» How to complete this task:
Comb through the entries for "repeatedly" and pull out each line that holds it.

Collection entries
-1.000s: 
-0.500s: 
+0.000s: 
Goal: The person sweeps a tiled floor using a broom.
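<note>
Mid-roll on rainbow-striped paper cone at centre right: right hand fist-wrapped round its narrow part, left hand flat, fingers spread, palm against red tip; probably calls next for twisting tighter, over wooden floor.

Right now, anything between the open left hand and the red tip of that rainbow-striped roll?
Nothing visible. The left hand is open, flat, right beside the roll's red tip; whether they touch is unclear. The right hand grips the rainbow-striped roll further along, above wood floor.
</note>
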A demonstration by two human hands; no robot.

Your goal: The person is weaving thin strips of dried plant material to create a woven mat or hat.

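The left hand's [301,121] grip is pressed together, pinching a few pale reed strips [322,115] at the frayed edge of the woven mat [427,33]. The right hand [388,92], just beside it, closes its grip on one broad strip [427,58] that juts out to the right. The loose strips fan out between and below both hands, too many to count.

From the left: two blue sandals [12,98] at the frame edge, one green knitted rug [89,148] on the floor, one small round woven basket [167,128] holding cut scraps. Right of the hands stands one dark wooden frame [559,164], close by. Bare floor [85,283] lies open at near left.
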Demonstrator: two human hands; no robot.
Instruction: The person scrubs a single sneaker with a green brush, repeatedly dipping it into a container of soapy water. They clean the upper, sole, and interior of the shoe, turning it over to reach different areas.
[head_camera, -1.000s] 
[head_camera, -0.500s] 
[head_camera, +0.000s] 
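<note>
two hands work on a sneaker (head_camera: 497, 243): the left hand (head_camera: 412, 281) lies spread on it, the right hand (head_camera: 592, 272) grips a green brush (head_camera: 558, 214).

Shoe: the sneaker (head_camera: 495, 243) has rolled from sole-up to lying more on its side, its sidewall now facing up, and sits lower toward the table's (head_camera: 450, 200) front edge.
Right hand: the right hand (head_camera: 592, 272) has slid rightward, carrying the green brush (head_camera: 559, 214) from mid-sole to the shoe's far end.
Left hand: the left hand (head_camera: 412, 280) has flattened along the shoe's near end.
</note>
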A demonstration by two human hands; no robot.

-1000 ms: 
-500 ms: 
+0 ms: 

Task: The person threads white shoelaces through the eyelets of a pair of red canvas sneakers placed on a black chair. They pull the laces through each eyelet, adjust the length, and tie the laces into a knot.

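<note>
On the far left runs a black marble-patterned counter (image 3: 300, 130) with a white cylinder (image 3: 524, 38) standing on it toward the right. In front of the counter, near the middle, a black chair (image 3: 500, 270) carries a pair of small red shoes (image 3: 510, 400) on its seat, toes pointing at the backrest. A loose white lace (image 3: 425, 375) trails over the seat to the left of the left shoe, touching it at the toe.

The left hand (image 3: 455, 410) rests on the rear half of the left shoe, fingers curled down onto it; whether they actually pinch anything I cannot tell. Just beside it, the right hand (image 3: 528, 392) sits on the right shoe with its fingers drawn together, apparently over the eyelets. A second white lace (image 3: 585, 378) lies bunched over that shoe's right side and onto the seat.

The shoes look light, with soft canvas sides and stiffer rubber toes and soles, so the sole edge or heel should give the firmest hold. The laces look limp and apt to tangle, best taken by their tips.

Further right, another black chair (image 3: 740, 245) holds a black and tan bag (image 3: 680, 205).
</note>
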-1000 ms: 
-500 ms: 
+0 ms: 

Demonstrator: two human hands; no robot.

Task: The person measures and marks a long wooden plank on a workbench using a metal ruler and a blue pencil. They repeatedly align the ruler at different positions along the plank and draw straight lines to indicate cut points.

» Expected answer:
Instruction: The person scrubs a single sneaker with a green brush, repeatedly dipping it into a container of soapy water. They clean the upper, sole, and interior of the shoe, turning it over to reach different areas.
Task: The person measures and marks a long wooden plank on a workbench using a metal ruler and a blue pencil. They repeatedly align the ruler at different positions along the plank and draw straight lines to indicate cut points.

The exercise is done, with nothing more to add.